Exhibition at the Musée Maillol, Paris
Foujita” exhibition
Fifty years after Foujita’s death in 1968, the Musée Maillol, in partnership with the Fondation Foujita, honors the singular and luminous work of this Franco-Japanese painter. More than a hundred works from public and private collections tell the story of Foujita’s Roaring Twenties in Montparnasse, surrounded by his friends and contemporaries. The exhibition thus focuses on the artist’s first Parisian period, between 1913 and 1931, and presents the career, inspirations and friendships of an artist trained at the Tokyo Ecole des Beaux-Arts who had only one desire: to live and succeed in Paris.
Léonard Tsuguharu Foujita was an emblematic figure who seduced the Parisian elite during the Roaring Twenties, dreaming of becoming, in his own words, ” the first painter in Paris “. His arrival in the capital was a real turning point in his rise to fame and the revelation of his work.
The exhibition presents the artist’s unique career during his first period in Paris, evolving between two cultures and revealing a delicate art between East and West.
The exhibition also highlights the plurality of Foujita’s work, and compares it with that of his contemporaries, including Modigliani, Soutine, Zadkine, Indenbaum, Kisling and Pascin. Photographs, archival documents, personal objects, monumental canvases, as well as sound and video recordings enrich the scenography. The exhibition features nearly one hundred major works from some 45 private collections from around the world, as well as from outstanding museums and institutions.

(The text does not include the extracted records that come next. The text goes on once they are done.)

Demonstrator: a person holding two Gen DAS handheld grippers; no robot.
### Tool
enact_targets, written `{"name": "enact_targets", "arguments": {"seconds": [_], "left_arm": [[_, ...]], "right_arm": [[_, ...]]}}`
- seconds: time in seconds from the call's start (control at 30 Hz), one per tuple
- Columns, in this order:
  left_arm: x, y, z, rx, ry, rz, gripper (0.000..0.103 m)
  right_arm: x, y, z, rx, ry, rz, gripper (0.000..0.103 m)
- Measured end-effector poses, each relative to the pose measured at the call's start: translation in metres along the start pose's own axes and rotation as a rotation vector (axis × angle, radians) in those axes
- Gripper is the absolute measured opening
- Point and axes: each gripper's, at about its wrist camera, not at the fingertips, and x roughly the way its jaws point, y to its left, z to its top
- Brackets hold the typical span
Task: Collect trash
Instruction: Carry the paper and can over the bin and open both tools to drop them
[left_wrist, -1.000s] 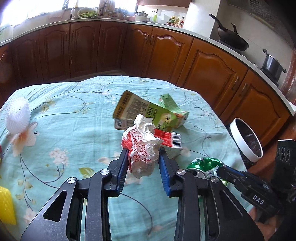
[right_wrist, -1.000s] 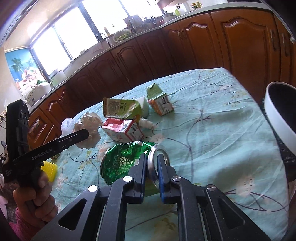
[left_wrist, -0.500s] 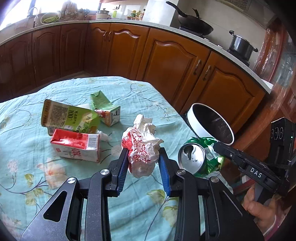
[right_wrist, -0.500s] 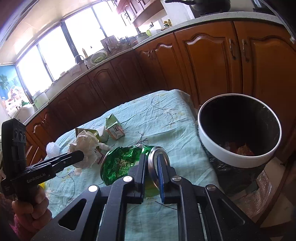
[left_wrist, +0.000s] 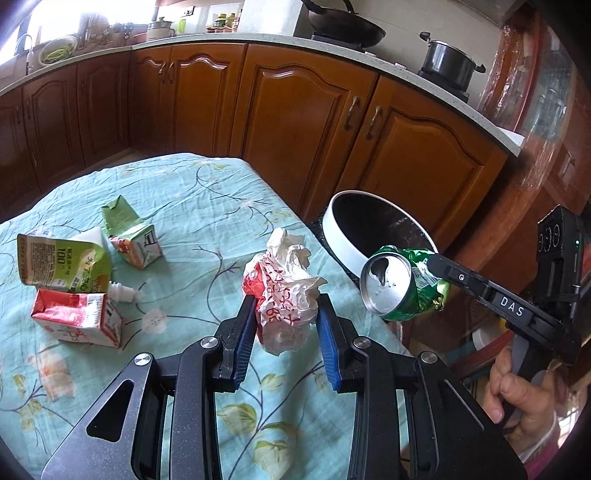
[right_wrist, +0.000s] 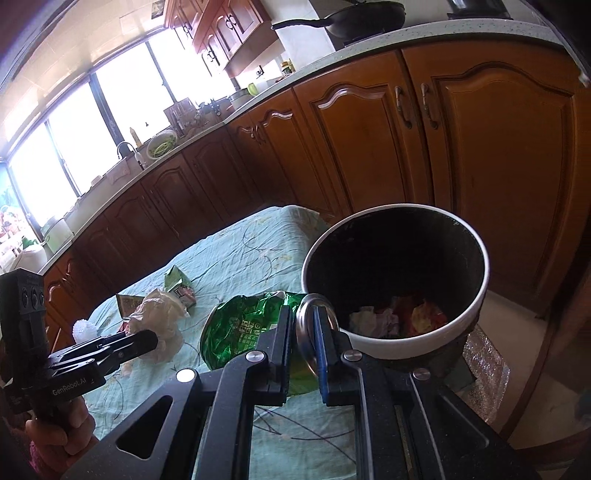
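Observation:
My left gripper (left_wrist: 286, 312) is shut on a crumpled red-and-white paper wrapper (left_wrist: 286, 288), held above the table's right edge. My right gripper (right_wrist: 304, 328) is shut on the rim of a crushed green can (right_wrist: 243, 328), which also shows in the left wrist view (left_wrist: 402, 284), held just beside the white-rimmed trash bin (right_wrist: 399, 343). The bin (left_wrist: 343, 243) stands off the table's right side and holds some crumpled trash. The left gripper with its wrapper (right_wrist: 162, 314) shows at the left of the right wrist view.
On the floral teal tablecloth (left_wrist: 207, 206) lie a red carton (left_wrist: 79, 319), a flattened green juice carton (left_wrist: 62, 266), a small green-orange carton (left_wrist: 131, 232) and a small white dropper bottle (left_wrist: 123, 291). Wooden cabinets (left_wrist: 314, 122) surround the table.
Both grippers have swung right toward the bin with their loads. The can is now nearly at the bin's rim, and the bin looms larger in the right wrist view.

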Motion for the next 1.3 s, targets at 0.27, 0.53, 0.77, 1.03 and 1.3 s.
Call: {"name": "enact_targets", "arguments": {"seconds": [0.27, 0.53, 0.77, 1.03, 1.3], "left_arm": [[0.025, -0.031, 0.014, 0.06, 0.027, -0.038, 0.03], [0.047, -0.061, 0.036, 0.115, 0.035, -0.071, 0.03], [0.07, -0.086, 0.057, 0.171, 0.053, -0.091, 0.03], [0.106, -0.1, 0.073, 0.193, 0.115, -0.098, 0.031], [0.126, -0.106, 0.082, 0.2, 0.147, -0.094, 0.031]], "right_arm": [[-0.002, -0.029, 0.017, 0.021, -0.028, -0.052, 0.011], [0.0, -0.058, 0.036, 0.027, -0.045, -0.116, 0.011], [0.01, -0.074, 0.051, 0.024, -0.043, -0.16, 0.011], [0.022, -0.082, 0.057, 0.011, -0.016, -0.189, 0.011], [0.032, -0.09, 0.06, 0.009, 0.016, -0.201, 0.011]]}}
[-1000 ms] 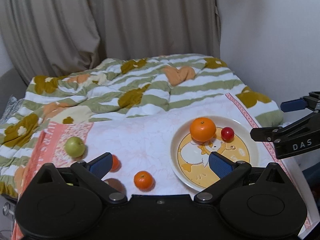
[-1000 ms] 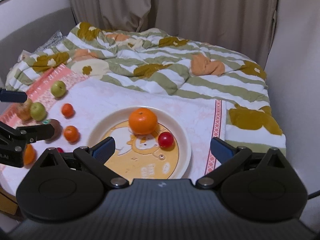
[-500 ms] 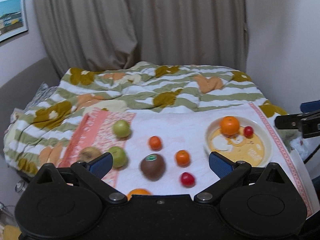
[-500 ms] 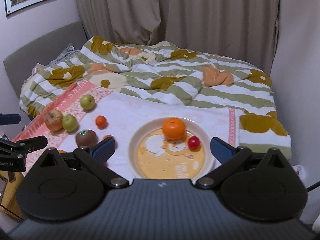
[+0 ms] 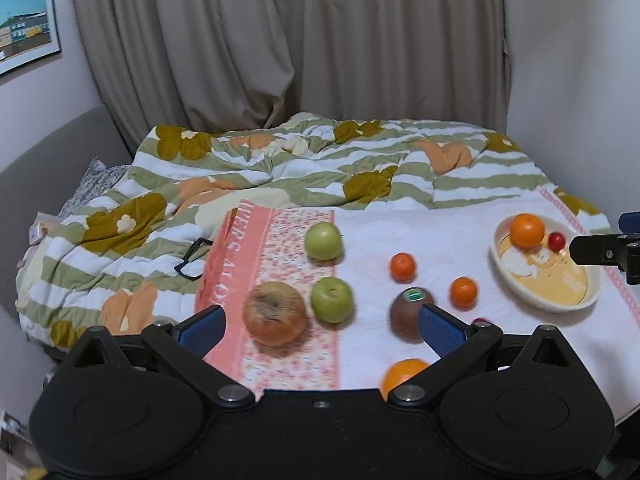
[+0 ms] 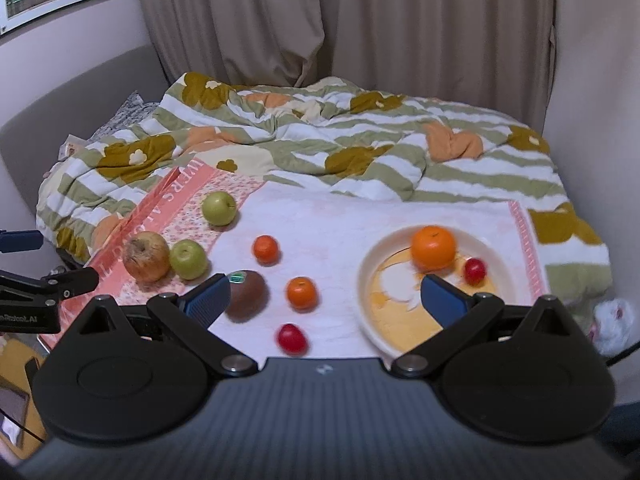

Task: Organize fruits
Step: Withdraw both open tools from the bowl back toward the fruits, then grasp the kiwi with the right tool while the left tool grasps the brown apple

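A cream plate (image 6: pixel 376 272) (image 5: pixel 592 292) at the right holds a large orange (image 6: pixel 433 248) (image 5: pixel 528 230) and a small red fruit (image 6: pixel 475 270). Loose on the white cloth lie two green apples (image 5: pixel 323 241) (image 5: pixel 331 299), a brownish apple (image 5: pixel 275 313), a brown kiwi (image 5: pixel 406 312), two small oranges (image 5: pixel 402 267) (image 5: pixel 463 292), another orange (image 5: pixel 400 374) at the near edge and a red fruit (image 6: pixel 292 338). My left gripper (image 5: pixel 320 326) is open above the near left fruits, holding nothing. My right gripper (image 6: pixel 324 298) is open and holds nothing, over the plate's near left side.
A rumpled green-striped floral quilt (image 5: pixel 320 168) covers the bed behind the cloth. Black glasses (image 5: pixel 192 258) lie on it at the left. Curtains (image 6: pixel 360 24) and walls close the back and right. A white fluffy object (image 6: pixel 612 324) sits past the bed's right edge.
Both grippers have pulled back and away from the plate, so more of the bed and scattered fruit shows. The left view has swung left toward the apples. Nothing was grasped.
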A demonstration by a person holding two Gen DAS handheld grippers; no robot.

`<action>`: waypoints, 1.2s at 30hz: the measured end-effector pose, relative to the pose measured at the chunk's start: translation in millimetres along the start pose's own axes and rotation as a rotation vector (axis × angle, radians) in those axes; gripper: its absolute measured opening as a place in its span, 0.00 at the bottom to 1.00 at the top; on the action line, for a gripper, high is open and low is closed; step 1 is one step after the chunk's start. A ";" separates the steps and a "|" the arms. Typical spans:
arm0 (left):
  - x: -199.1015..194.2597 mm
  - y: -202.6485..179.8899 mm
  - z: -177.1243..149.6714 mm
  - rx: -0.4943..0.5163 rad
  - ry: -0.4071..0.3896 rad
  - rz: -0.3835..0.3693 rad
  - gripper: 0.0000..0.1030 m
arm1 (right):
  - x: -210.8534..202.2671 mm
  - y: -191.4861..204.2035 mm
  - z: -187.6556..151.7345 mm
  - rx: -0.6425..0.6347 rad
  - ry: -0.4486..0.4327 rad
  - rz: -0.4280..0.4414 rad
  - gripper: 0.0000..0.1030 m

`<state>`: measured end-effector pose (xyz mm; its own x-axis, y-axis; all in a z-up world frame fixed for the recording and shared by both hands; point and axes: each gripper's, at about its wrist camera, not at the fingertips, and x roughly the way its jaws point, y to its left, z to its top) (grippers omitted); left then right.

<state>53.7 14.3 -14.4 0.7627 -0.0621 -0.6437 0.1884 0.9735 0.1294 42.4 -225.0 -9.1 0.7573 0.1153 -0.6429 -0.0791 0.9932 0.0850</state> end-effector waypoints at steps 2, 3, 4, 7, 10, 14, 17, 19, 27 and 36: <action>10.8 14.8 -0.7 0.020 0.012 -0.015 1.00 | 7.8 15.3 -0.6 0.018 0.008 -0.016 1.00; 15.9 21.7 -1.1 0.028 0.017 -0.025 1.00 | 12.4 24.1 -0.9 0.030 0.012 -0.026 1.00; 22.0 28.6 -1.2 0.037 0.023 -0.037 1.00 | 15.5 29.6 -1.2 0.040 0.014 -0.031 1.00; 43.2 45.7 -2.2 0.068 0.053 -0.071 1.00 | 30.1 50.0 -2.7 0.071 0.026 -0.065 1.00; 65.0 59.4 -2.3 0.102 0.074 -0.105 1.00 | 45.7 68.1 -4.2 0.092 0.041 -0.092 1.00; 94.1 71.3 -1.1 0.156 0.101 -0.142 1.00 | 69.5 91.2 -6.7 0.087 0.067 -0.129 1.00; 116.1 76.1 -0.6 0.194 0.116 -0.163 1.00 | 90.7 102.2 -7.9 0.096 0.088 -0.143 1.00; 129.9 76.1 -1.5 0.219 0.128 -0.170 1.00 | 103.6 107.1 -8.7 0.093 0.100 -0.152 1.00; 169.6 67.6 -11.4 0.287 0.175 -0.205 1.00 | 152.2 112.8 -15.7 0.072 0.150 -0.178 1.00; 189.9 61.4 -15.9 0.323 0.199 -0.235 0.84 | 181.7 115.3 -22.3 0.055 0.200 -0.180 1.00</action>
<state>200.3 65.8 -140.6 0.5481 -0.1994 -0.8123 0.5505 0.8172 0.1708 156.4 -89.3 -133.1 0.6127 -0.0568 -0.7883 0.0844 0.9964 -0.0062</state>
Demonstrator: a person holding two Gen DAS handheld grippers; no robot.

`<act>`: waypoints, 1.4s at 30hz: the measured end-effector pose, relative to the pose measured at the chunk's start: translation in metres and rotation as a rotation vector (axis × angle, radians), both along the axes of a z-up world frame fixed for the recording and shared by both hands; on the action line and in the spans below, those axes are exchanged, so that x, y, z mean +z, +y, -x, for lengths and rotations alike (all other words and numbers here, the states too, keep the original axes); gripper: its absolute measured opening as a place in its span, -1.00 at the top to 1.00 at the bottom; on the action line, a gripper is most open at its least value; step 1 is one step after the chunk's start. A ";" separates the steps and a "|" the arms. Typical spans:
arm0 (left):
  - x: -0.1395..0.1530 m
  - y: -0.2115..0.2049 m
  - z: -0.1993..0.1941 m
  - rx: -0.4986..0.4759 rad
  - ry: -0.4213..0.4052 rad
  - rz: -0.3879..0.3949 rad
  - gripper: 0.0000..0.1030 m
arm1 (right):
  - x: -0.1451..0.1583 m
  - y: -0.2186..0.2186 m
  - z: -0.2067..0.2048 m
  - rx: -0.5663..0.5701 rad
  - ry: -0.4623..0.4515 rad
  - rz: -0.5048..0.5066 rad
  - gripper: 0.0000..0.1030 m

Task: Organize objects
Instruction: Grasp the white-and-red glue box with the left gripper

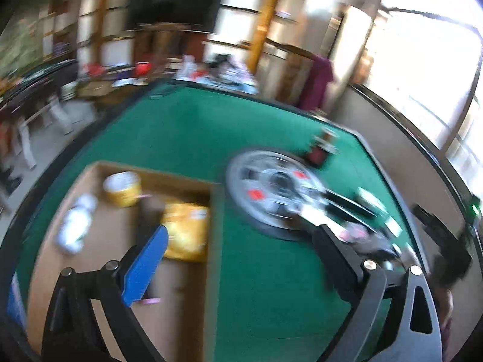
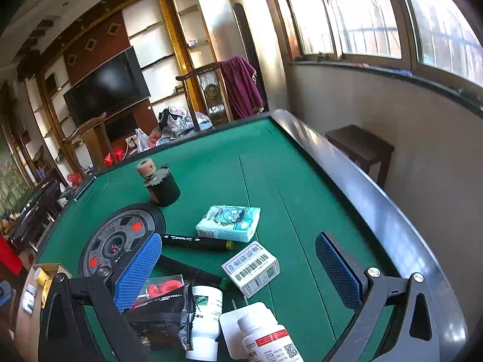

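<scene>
Boxed: yellow tin (image 1: 122,192), yellow packet (image 1: 185,230), white bottles (image 1: 75,223) in cardboard box (image 1: 181,316) at my 9 o'clock | Left: pill bottle (image 2: 267,339), carton (image 2: 250,267), tissues (image 2: 228,222), wheel (image 2: 120,235) at 12 | both my claws, left gripper (image 1: 238,256) and right gripper (image 2: 238,268), gape empty

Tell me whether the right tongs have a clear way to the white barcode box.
Probably yes. The right tongs stand open with the barcode box lying flat between their fingers, nothing resting on top of it; the black pens and white bottle crowd only its left side.
</scene>
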State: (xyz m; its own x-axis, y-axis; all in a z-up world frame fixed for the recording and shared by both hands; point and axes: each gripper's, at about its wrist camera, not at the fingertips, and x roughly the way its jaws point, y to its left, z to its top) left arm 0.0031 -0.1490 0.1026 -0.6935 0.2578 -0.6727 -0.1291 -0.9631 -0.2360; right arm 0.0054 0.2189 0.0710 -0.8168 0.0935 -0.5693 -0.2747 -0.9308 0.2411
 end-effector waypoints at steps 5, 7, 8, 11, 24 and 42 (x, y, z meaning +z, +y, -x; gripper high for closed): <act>-0.025 0.069 0.023 -0.176 -0.074 0.036 -0.87 | -0.009 0.011 0.003 0.001 -0.029 0.074 -1.00; -0.033 0.090 0.040 -0.207 -0.098 0.060 -0.87 | -0.010 0.015 0.002 -0.011 -0.031 0.087 -1.00; -0.036 0.095 0.049 -0.195 -0.109 0.059 -0.87 | -0.011 0.016 0.002 -0.015 -0.035 0.094 -1.00; -0.038 0.108 0.081 -0.145 -0.118 0.029 -0.87 | -0.014 0.018 0.004 -0.013 -0.045 0.119 -1.00; -0.098 0.179 0.131 -0.523 -0.402 0.307 -0.86 | -0.018 0.024 0.008 -0.021 -0.063 0.152 -1.00; -0.076 0.120 0.092 -0.139 -0.323 0.050 -0.85 | -0.021 0.011 0.007 -0.011 -0.097 0.102 -1.00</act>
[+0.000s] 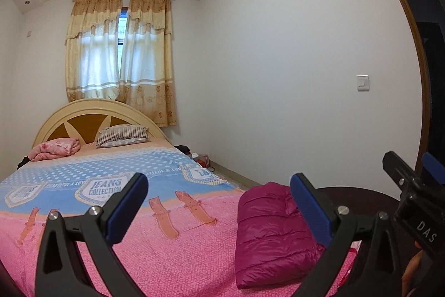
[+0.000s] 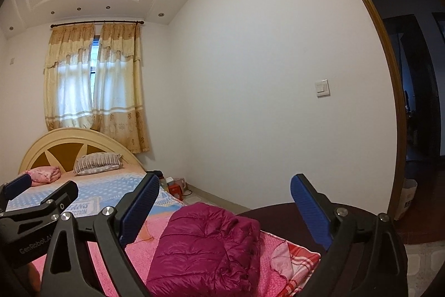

A multi-faceted creative genius, Foujita had a powerful impact on his era. Two of his monumental dyptiches, dating from 1928, on loan from the Conseil départemental de l’Essonne, demonstrate the artist’s virtuoso power, but also his incredible subtlety and modernity. The works on display are set at the heart of the Années Folles, and pay tribute to Foujita’s artistic abundance. During this interwar period, which was experienced as a festive interlude in the art world, Foujita was eagerly welcomed and celebrated, from bals-costumés in Montparnasse to Deauville. Foujita cultivated his image as a dandy, festive and worldly, and shaped his image as an elegant, charming man at the forefront of fashion. For the media, he embodies success and modernity beyond convention and borders.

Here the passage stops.